----- RECORDS -----
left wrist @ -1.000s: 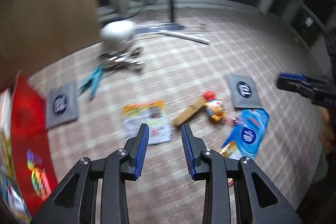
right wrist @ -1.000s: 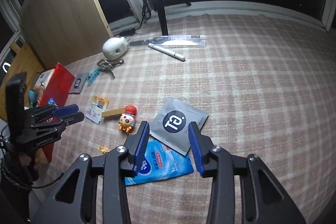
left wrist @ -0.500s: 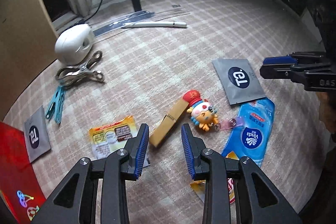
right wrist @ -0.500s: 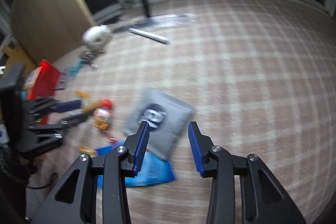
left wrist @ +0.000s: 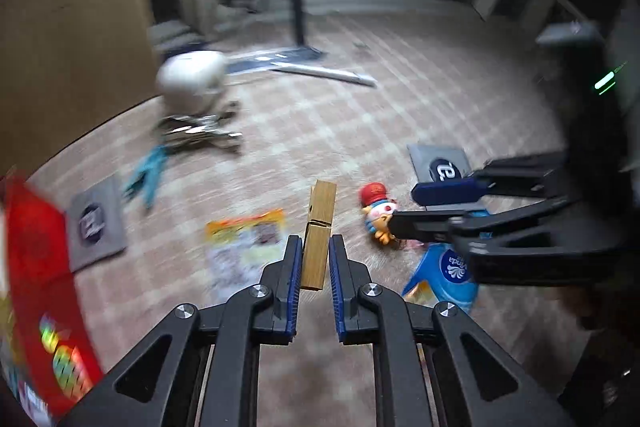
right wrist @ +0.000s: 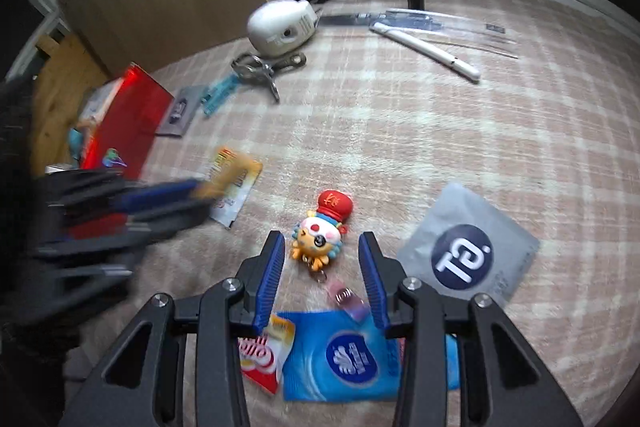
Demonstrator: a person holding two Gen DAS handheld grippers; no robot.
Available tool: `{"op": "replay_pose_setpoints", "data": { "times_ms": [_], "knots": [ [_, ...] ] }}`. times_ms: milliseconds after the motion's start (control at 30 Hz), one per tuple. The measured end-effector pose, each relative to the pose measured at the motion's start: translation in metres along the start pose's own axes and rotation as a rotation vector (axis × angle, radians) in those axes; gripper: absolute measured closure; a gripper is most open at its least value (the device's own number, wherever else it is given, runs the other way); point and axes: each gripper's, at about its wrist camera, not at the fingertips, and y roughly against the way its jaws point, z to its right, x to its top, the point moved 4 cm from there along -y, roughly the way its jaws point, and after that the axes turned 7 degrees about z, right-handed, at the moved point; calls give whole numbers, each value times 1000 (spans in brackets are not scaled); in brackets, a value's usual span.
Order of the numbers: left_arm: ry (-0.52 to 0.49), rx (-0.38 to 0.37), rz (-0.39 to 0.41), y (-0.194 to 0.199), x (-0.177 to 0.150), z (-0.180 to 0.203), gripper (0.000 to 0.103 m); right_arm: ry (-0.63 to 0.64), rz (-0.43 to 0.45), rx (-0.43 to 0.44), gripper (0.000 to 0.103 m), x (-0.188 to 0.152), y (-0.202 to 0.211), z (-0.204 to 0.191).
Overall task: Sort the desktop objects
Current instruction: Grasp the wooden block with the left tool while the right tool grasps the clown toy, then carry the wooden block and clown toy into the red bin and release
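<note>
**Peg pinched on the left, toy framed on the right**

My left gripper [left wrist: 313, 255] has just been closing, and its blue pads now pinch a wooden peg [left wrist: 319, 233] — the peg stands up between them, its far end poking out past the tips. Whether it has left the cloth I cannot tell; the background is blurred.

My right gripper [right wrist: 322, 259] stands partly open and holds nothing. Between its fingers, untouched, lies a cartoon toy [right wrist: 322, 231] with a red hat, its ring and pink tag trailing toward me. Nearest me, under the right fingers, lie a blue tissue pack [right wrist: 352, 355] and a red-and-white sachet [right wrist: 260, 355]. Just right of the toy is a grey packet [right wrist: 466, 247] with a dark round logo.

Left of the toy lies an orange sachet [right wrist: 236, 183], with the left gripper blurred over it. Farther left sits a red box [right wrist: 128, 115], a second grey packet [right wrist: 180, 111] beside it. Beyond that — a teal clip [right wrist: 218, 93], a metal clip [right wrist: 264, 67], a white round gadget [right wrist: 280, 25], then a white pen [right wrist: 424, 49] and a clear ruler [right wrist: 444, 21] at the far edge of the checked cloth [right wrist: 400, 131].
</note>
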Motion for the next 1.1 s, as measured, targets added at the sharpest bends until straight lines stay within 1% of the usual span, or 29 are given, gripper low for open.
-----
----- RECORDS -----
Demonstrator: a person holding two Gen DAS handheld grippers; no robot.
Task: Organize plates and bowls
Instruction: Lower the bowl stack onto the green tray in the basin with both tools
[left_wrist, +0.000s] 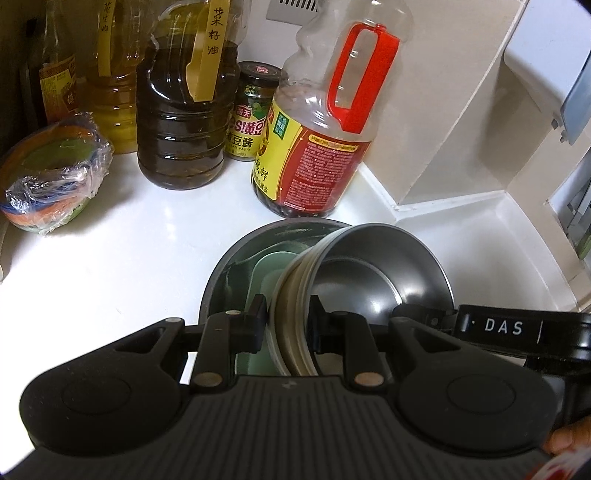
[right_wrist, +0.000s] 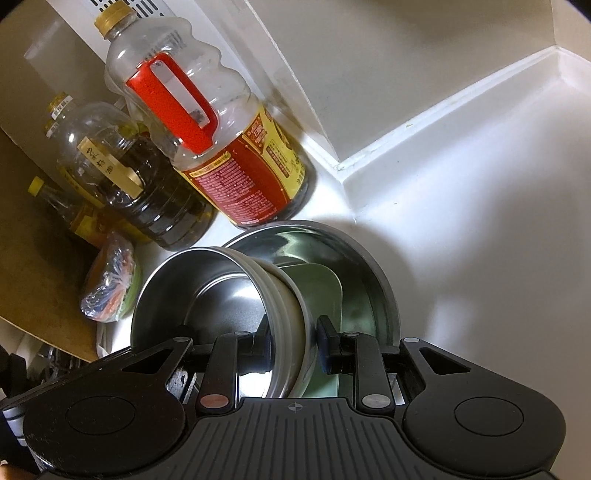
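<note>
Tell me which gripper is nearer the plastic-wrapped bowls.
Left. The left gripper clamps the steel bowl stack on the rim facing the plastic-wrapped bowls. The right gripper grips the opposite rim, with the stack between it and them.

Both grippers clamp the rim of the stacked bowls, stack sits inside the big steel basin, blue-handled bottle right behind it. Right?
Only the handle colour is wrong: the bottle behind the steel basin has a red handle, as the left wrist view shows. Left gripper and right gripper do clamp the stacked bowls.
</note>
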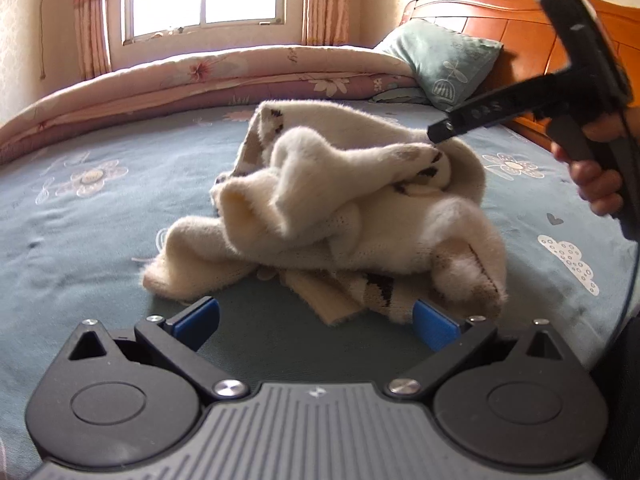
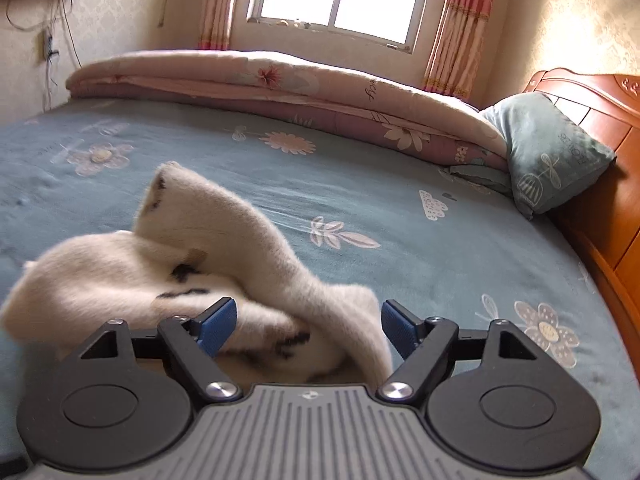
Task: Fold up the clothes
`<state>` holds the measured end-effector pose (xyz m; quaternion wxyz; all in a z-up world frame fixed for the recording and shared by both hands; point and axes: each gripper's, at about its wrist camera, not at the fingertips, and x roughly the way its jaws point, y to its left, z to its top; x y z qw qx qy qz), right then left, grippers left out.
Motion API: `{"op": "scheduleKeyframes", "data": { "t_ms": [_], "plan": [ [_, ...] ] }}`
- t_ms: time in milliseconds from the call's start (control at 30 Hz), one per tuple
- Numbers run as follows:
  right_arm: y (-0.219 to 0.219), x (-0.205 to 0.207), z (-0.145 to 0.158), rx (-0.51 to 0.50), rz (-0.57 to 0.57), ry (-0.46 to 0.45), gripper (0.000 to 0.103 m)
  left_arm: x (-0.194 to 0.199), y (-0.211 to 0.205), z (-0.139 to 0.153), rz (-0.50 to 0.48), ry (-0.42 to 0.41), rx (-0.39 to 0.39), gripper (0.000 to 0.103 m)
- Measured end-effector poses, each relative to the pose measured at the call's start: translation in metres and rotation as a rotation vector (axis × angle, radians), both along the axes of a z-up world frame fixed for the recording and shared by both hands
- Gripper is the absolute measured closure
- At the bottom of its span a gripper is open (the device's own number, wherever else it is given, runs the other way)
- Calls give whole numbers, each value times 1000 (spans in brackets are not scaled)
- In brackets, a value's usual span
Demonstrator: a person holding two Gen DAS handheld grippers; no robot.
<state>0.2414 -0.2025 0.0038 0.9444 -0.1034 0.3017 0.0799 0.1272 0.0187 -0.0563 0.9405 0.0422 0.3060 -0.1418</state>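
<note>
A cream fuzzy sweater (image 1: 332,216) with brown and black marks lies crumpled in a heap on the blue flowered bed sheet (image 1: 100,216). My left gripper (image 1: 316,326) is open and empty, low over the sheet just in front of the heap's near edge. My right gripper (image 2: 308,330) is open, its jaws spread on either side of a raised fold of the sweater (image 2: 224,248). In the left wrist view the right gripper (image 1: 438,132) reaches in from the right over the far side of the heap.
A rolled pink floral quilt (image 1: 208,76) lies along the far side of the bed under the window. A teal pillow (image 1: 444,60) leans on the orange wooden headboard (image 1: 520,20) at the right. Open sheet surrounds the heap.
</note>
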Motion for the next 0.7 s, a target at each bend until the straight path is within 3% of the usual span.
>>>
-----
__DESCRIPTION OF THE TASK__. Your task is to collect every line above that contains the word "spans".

__ANSWER BELOW__.
Available tool: `{"op": "replay_pose_setpoints", "data": { "times_ms": [_], "knots": [ [_, ...] ] }}`. times_ms: milliseconds after the motion's start (control at 30 Hz), one per tuple. The measured end-effector pose, each relative to the pose measured at the motion's start: translation in metres along the start pose's own axes and rotation as a rotation vector (axis × angle, radians) in those axes; gripper: absolute measured closure; a gripper is most open at its least value (the device's own number, wherever else it is given, runs the other way); point and axes: each gripper's, at about its wrist camera, not at the fingertips, and y roughly against the way its jaws point, z to its right, x to its top, the point moved 4 cm from there along -y, roughly the way its jaws point, and after that the axes turned 7 degrees about z, right-handed, at the moved point; calls give whole numbers, each value times 1000 (spans in brackets are not scaled); in brackets, a value's usual span.
- Calls give whole numbers, each value times 1000 (spans in brackets are not scaled)

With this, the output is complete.